> _Work required_:
Repeat the data precisely as given.

(Extracted data entries)
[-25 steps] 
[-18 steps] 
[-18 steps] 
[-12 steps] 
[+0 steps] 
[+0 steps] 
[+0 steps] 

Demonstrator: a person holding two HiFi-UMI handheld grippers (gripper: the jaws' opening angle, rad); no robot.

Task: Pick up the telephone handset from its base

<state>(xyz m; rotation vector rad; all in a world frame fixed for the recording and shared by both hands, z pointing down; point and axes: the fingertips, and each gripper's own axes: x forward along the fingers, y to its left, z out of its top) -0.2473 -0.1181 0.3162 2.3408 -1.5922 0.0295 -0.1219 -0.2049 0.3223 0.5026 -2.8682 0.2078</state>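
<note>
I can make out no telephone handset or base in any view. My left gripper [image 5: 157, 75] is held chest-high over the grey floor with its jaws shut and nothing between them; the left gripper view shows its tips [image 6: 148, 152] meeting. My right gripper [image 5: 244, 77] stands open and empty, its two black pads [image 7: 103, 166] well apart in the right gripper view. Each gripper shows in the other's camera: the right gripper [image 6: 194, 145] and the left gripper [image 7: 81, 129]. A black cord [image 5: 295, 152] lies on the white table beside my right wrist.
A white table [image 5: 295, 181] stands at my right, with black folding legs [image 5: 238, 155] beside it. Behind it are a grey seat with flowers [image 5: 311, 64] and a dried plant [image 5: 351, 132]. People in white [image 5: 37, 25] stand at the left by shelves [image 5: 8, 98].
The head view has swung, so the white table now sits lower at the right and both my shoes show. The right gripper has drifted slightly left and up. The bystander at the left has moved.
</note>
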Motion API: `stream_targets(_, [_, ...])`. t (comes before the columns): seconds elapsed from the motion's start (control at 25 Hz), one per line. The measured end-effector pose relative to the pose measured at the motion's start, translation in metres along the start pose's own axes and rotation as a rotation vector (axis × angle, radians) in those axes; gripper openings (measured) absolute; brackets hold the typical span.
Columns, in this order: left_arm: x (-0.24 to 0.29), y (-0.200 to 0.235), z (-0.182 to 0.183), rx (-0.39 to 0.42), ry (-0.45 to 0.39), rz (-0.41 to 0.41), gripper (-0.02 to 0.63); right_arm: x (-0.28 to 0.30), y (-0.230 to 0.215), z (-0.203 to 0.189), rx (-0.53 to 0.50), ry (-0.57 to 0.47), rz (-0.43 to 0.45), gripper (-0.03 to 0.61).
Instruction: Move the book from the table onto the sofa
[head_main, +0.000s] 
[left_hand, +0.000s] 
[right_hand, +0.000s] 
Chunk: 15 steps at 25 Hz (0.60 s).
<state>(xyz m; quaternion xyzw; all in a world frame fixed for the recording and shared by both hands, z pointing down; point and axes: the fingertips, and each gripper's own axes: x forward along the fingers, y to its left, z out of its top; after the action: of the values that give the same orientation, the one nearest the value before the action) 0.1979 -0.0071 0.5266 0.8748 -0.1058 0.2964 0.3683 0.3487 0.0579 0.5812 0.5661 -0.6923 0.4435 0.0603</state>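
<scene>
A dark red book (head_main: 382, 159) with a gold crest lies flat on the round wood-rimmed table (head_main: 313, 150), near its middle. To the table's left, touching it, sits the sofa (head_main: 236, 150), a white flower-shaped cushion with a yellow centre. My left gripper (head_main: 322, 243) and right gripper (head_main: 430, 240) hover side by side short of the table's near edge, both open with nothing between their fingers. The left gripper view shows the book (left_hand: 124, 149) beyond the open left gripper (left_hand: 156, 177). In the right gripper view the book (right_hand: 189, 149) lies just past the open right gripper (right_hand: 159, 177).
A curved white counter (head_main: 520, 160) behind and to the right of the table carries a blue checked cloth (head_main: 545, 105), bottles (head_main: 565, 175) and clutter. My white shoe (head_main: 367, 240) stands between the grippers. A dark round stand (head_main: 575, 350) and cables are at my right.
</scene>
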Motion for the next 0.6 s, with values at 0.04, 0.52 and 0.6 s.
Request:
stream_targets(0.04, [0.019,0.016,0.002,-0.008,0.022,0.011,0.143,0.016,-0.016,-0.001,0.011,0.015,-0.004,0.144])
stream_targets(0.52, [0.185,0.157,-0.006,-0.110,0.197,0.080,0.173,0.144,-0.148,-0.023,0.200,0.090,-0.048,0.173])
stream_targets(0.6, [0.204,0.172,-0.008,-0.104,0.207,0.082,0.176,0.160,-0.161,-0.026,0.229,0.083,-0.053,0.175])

> _Answer to the exercise_:
[-25 steps] 
[-18 steps] 
[-18 steps] 
[-12 steps] 
[+0 steps] 
[+0 steps] 
[+0 steps] 

Demonstrator: a person holding two HiFi-UMI handheld grippers (gripper: the jaws' opening angle, rad); no robot.

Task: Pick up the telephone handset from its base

<state>(xyz m; rotation vector rad; all in a world frame fixed for the recording and shared by both hands, z pointing down; point and axes: the fingertips, and each gripper's own axes: x forward along the fingers, y to its left, z out of its top) -0.2473 -0.1181 0.3162 2.3408 -1.5922 0.0295 -0.1219 -0.2049 0.3223 0.5026 -2.8682 0.2078</state>
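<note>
I can make out no telephone handset or base in any view. My left gripper [image 5: 157, 75] is held chest-high over the grey floor with its jaws shut and nothing between them; the left gripper view shows its tips [image 6: 148, 152] meeting. My right gripper [image 5: 244, 77] stands open and empty, its two black pads [image 7: 103, 166] well apart in the right gripper view. Each gripper shows in the other's camera: the right gripper [image 6: 194, 145] and the left gripper [image 7: 81, 129]. A black cord [image 5: 295, 152] lies on the white table beside my right wrist.
A white table [image 5: 295, 181] stands at my right, with black folding legs [image 5: 238, 155] beside it. Behind it are a grey seat with flowers [image 5: 311, 64] and a dried plant [image 5: 351, 132]. People in white [image 5: 37, 25] stand at the left by shelves [image 5: 8, 98].
The head view has swung, so the white table now sits lower at the right and both my shoes show. The right gripper has drifted slightly left and up. The bystander at the left has moved.
</note>
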Motion API: `stream_targets(_, [_, ...])`. t (comes before the columns): seconds elapsed from the motion's start (control at 25 Hz), one per line. The measured end-effector pose relative to the pose measured at the motion's start, translation in metres along the start pose's own axes and rotation as a rotation vector (axis × angle, radians) in those axes; gripper openings (measured) absolute; brackets hold the typical span.
Columns, in this order: left_arm: x (-0.24 to 0.29), y (-0.200 to 0.235), z (-0.182 to 0.183), rx (-0.39 to 0.42), ry (-0.45 to 0.39), rz (-0.41 to 0.41), gripper (-0.02 to 0.63); right_arm: x (-0.28 to 0.30), y (-0.230 to 0.215), z (-0.203 to 0.189), rx (-0.53 to 0.50), ry (-0.57 to 0.47), rz (-0.43 to 0.45), gripper (-0.03 to 0.61).
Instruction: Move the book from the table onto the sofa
[head_main, +0.000s] 
[left_hand, +0.000s] 
[right_hand, +0.000s] 
Chunk: 15 steps at 25 Hz (0.60 s).
<state>(xyz m; quaternion xyzw; all in a world frame fixed for the recording and shared by both hands, z pointing down; point and axes: the fingertips, and each gripper's own axes: x forward along the fingers, y to its left, z out of its top; after the action: of the values that give the same orientation, the one nearest the value before the action) 0.1979 -0.0071 0.5266 0.8748 -0.1058 0.2964 0.3683 0.3487 0.0579 0.5812 0.5661 -0.6923 0.4435 0.0603</state>
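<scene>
A dark red book (head_main: 382, 159) with a gold crest lies flat on the round wood-rimmed table (head_main: 313, 150), near its middle. To the table's left, touching it, sits the sofa (head_main: 236, 150), a white flower-shaped cushion with a yellow centre. My left gripper (head_main: 322, 243) and right gripper (head_main: 430, 240) hover side by side short of the table's near edge, both open with nothing between their fingers. The left gripper view shows the book (left_hand: 124, 149) beyond the open left gripper (left_hand: 156, 177). In the right gripper view the book (right_hand: 189, 149) lies just past the open right gripper (right_hand: 159, 177).
A curved white counter (head_main: 520, 160) behind and to the right of the table carries a blue checked cloth (head_main: 545, 105), bottles (head_main: 565, 175) and clutter. My white shoe (head_main: 367, 240) stands between the grippers. A dark round stand (head_main: 575, 350) and cables are at my right.
</scene>
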Motion for the next 0.6 s, with values at 0.04, 0.52 and 0.6 s.
Request:
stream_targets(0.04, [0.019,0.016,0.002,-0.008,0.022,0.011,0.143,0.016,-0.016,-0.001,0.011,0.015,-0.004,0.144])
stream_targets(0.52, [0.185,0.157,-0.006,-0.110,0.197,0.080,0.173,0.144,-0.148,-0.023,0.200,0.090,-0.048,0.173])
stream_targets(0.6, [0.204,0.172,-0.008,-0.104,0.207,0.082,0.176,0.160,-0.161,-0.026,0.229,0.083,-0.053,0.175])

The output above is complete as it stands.